23 May 2018

Winning a propaganda war is as important as beating an enemy on a real battlefield

Ben Glaze

Winning a propaganda war is as important as beating an enemy on a real battlefield, a spy chief has warned. Chief of Defence Intelligence, Air Marshal Phil Osborn, said tackling fake news and combating false cyber stories in war would be increasingly important. Air Marshal Osborn said “deception and counter-deception” operations would be “critical” in dealing with such threats. “We need to have a convincing justification and narrative for our actions while countering opposition disinformation and lies with the truth,” he told the Royal United Services Institute military think tank. “The fight for the narrative is arguably as important as the actual fight.” The senior RAF officer feared potential enemies had both new tools and the desire to use them. A full-scale cyber attack could cripple a country within minutes, he warned.


Air Marshal Osborn believed the UK was in danger of “falling behind” in the face of the growing threat.

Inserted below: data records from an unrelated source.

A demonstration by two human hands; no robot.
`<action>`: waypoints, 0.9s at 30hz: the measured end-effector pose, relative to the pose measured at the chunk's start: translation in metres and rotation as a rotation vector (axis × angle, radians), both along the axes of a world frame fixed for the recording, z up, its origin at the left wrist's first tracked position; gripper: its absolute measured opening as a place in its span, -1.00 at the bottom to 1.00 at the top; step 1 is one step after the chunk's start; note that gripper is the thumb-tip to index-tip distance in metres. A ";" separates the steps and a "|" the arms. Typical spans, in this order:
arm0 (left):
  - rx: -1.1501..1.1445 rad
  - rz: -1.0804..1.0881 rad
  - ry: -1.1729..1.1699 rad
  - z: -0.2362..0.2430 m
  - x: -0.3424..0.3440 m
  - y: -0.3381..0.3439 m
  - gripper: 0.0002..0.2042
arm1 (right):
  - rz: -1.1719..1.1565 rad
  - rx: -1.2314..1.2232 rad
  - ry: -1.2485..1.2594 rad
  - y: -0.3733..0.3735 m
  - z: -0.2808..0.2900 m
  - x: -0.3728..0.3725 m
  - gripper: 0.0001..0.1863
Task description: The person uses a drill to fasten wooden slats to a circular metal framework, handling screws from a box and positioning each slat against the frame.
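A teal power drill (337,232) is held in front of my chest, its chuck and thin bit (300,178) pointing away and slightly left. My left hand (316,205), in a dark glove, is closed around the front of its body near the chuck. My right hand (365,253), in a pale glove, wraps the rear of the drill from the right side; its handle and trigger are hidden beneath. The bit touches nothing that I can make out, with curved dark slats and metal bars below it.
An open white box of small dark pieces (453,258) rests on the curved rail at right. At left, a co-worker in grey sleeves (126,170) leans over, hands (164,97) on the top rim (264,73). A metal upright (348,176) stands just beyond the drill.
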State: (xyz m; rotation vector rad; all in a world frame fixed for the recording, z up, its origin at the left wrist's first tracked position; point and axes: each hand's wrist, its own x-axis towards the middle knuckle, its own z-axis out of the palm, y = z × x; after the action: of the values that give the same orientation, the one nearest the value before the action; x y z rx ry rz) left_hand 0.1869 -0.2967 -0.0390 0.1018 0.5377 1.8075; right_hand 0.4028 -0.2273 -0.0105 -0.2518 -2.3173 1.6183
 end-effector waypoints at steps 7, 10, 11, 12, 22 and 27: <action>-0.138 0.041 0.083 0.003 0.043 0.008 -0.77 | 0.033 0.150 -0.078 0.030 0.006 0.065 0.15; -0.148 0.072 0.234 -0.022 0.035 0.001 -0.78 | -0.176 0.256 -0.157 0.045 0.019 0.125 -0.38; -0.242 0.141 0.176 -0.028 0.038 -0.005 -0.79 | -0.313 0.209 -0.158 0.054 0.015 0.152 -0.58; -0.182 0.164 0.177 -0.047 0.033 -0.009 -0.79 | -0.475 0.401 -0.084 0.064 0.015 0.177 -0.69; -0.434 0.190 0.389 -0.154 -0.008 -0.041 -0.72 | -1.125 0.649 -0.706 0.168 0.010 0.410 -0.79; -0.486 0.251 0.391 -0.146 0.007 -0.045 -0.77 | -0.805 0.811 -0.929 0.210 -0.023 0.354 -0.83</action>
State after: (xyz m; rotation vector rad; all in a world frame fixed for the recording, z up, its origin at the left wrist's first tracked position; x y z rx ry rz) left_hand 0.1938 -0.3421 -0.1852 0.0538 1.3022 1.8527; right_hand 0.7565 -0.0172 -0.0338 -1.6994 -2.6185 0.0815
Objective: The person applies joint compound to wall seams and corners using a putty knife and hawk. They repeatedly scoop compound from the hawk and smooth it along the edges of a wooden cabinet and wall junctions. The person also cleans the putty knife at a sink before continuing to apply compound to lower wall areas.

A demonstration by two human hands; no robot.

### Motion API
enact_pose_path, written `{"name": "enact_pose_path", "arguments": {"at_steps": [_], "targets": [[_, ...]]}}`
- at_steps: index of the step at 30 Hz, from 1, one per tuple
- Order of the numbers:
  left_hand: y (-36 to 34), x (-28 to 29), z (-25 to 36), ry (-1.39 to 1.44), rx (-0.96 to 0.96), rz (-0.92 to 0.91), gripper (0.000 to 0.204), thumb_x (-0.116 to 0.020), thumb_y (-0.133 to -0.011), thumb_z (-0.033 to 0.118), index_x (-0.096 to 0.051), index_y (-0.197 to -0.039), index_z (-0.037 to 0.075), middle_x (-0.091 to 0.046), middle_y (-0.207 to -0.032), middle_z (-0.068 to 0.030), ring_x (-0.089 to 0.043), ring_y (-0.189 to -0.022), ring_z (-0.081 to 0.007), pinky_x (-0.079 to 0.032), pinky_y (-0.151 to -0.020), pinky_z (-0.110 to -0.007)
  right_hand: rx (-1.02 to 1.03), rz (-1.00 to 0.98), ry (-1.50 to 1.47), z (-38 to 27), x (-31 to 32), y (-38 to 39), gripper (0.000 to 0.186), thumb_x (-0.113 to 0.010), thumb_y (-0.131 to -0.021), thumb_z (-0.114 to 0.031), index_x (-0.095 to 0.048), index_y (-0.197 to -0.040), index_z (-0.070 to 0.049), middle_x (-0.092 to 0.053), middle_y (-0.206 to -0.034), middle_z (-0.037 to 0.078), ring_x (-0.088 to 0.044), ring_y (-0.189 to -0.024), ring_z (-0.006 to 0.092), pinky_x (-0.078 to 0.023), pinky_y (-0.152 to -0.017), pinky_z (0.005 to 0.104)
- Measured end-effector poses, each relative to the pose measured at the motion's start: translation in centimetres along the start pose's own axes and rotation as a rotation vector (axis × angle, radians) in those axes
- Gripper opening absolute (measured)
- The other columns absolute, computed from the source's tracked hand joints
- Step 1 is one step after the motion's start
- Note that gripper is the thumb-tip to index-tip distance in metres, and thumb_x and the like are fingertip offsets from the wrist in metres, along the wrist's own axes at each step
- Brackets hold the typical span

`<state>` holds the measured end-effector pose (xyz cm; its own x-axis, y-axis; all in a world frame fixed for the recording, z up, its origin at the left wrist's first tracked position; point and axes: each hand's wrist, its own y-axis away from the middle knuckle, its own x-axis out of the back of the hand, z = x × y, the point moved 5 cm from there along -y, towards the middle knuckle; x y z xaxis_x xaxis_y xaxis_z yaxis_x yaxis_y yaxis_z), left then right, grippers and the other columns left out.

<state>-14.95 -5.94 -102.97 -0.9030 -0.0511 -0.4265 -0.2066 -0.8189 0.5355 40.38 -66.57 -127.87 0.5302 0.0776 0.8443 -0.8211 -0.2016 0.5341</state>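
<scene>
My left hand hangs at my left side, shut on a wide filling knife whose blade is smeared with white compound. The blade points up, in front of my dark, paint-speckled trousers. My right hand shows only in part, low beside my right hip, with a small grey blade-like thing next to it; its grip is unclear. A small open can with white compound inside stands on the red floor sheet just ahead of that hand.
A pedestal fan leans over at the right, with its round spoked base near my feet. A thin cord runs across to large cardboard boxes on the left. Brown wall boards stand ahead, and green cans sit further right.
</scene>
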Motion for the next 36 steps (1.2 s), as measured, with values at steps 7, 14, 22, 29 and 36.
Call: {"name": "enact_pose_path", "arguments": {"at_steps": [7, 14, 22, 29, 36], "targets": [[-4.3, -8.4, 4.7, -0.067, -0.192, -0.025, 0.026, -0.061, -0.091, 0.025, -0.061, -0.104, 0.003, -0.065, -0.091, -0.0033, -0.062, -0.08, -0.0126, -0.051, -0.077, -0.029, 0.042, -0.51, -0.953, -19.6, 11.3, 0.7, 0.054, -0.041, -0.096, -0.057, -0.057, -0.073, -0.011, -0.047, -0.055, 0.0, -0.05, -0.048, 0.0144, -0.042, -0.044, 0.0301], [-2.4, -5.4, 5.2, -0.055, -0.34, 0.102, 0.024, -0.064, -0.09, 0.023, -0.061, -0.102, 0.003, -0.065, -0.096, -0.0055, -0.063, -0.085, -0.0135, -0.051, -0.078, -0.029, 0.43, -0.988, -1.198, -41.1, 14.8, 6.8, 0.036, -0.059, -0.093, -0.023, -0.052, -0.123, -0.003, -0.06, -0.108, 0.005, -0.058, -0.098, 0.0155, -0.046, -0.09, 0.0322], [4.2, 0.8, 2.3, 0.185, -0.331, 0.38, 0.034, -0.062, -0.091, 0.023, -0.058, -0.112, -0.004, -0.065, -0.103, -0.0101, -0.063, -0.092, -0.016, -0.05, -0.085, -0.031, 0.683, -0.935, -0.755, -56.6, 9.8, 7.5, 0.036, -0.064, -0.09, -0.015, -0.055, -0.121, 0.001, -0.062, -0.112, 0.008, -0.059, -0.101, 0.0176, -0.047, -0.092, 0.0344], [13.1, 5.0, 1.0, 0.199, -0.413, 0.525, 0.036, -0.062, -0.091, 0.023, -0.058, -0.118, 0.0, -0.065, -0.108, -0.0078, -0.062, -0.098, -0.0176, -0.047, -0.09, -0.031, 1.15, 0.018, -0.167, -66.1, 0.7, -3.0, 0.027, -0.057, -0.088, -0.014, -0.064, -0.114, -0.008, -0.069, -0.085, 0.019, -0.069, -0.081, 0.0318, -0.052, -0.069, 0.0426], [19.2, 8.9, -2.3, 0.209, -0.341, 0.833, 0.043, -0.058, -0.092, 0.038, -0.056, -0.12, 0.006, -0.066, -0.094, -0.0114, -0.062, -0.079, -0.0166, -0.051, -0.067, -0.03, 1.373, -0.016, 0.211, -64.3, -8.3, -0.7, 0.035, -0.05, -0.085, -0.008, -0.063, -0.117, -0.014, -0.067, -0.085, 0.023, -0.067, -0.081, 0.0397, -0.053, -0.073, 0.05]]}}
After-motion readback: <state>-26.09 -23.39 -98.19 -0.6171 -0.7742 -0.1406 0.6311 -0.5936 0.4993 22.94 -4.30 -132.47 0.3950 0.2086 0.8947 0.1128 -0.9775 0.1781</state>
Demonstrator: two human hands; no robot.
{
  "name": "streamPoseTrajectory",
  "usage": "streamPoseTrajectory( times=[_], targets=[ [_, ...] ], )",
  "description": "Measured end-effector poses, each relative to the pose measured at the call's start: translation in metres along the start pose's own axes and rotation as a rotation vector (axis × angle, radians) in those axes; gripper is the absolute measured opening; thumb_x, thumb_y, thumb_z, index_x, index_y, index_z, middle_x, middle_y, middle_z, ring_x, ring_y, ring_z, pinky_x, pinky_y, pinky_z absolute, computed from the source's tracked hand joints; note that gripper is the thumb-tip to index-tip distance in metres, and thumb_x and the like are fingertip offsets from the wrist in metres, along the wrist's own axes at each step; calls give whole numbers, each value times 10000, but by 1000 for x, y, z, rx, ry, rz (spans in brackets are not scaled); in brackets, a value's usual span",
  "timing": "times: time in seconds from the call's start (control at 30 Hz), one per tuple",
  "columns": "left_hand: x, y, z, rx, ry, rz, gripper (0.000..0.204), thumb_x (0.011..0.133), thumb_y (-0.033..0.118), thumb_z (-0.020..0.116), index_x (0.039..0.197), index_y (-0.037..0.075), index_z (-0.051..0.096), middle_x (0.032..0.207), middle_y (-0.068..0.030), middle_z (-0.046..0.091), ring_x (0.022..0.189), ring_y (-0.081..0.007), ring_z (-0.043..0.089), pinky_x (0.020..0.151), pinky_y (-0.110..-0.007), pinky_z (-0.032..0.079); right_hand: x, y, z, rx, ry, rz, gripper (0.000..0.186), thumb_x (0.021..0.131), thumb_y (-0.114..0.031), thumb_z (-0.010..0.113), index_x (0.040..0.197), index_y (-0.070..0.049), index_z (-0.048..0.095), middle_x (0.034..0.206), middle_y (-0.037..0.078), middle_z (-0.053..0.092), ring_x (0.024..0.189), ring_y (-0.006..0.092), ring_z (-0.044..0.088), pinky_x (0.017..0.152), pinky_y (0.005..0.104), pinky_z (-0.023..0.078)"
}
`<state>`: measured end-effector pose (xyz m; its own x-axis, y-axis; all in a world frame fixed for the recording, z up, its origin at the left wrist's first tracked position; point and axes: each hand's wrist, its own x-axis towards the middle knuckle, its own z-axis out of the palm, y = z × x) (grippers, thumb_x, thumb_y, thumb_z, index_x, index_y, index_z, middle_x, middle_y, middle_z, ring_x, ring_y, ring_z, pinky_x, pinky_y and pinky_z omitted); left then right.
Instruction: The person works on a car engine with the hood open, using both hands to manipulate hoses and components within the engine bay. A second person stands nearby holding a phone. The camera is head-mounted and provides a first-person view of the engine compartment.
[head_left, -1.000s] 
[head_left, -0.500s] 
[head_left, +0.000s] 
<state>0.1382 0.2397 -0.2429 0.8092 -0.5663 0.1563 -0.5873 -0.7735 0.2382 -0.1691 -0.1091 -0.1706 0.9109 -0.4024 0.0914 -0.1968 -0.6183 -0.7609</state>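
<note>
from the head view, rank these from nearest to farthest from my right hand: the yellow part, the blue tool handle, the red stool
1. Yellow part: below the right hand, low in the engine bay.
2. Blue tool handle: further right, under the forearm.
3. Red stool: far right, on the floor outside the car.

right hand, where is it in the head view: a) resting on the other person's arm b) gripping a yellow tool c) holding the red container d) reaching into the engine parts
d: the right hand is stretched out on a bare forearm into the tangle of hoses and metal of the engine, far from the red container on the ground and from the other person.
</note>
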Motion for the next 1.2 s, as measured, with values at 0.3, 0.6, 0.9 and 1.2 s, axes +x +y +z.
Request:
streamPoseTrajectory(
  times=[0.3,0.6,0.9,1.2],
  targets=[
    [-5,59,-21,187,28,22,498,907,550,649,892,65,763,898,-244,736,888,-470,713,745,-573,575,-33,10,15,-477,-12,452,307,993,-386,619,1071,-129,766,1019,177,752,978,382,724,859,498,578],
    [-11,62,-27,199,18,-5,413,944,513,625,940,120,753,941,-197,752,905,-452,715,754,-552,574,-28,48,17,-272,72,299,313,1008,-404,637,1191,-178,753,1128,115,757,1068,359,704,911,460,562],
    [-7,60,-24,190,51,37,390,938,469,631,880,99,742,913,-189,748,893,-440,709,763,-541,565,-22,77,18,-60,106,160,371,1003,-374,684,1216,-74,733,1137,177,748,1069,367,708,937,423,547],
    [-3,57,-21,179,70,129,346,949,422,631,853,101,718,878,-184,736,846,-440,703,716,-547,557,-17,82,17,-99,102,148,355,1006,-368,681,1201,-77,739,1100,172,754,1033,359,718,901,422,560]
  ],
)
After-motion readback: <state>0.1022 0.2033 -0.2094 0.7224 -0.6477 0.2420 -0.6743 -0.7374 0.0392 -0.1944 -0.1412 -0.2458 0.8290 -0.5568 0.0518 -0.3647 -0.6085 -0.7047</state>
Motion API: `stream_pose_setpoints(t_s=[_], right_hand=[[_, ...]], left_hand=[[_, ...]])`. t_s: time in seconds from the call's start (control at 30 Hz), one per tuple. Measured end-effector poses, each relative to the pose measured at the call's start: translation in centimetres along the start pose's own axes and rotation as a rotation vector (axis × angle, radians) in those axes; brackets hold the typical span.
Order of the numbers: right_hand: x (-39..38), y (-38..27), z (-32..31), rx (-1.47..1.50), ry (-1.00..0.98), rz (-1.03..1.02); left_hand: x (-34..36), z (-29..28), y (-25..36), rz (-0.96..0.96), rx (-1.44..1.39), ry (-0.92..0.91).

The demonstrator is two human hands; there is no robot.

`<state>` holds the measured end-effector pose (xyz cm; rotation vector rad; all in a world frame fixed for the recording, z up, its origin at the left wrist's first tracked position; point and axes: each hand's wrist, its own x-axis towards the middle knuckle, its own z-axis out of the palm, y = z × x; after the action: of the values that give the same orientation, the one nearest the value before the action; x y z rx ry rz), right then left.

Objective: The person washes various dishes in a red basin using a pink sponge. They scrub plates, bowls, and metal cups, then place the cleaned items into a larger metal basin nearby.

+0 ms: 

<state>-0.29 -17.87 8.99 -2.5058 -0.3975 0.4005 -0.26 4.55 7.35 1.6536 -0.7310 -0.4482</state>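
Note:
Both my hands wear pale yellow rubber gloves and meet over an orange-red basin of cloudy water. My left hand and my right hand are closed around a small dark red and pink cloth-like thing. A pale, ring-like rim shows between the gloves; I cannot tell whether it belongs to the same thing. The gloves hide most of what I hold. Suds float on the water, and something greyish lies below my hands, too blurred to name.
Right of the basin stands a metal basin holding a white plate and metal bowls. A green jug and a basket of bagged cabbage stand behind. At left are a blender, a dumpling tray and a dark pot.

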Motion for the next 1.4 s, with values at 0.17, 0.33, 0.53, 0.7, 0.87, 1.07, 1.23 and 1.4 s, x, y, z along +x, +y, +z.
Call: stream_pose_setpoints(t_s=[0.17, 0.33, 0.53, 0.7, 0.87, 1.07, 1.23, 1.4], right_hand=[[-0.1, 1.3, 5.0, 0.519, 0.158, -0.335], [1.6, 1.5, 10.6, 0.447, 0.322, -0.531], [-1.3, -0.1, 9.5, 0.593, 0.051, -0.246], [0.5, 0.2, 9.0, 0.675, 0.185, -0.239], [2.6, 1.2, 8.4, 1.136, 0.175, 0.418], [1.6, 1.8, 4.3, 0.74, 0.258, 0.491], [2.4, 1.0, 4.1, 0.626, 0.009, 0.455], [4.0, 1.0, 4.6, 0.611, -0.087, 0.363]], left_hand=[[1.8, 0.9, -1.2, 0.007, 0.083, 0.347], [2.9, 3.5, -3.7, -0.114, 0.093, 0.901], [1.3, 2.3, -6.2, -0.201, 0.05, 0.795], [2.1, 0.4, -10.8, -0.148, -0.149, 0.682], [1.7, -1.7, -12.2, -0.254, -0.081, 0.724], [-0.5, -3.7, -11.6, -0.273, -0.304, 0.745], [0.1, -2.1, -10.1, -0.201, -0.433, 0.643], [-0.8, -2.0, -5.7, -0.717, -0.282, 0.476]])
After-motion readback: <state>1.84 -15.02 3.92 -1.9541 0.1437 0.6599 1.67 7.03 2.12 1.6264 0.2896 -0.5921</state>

In a rare public address, he said the ability of adversaries to mount attacks without it being immediately clear who was responsible had fuelled the chances of confrontation though “miscalculation”.

“If we have an increased sense of strategic danger, and I regrettably think we should, it is the product of witnessing the combination of increasing capability and escalatory choice for many, and the growing intent in some to use these capabilities at higher levels of risk,” he told military experts.

He urged politicians and commanders to be prepared to “act first” in the face of potential threats before it was too late.

“Depending on opposition capability and intent and, critically, our resilience, a full-scale cyber confrontation could have the nationally strategic crippling effects in minutes and hours,” he said.

“Without change we risk falling behind in today and tomorrow’s full-spectrum confrontation. More of the same will not cut it.

“We need to compete, sometimes pro-actively, and certainly just not observe.

“To wait for risks to mature before action is to contemplate strategic failure.

“Our aim should be to understand first, to decide first and then, if necessary, to act first across the physical and the virtual.”

He also issued a coded signal warning against fresh cuts to the armed forces, saying: “While we will require far enhanced-information capabilities this should not be substantively at the expense of more traditional, conventional capabilities.”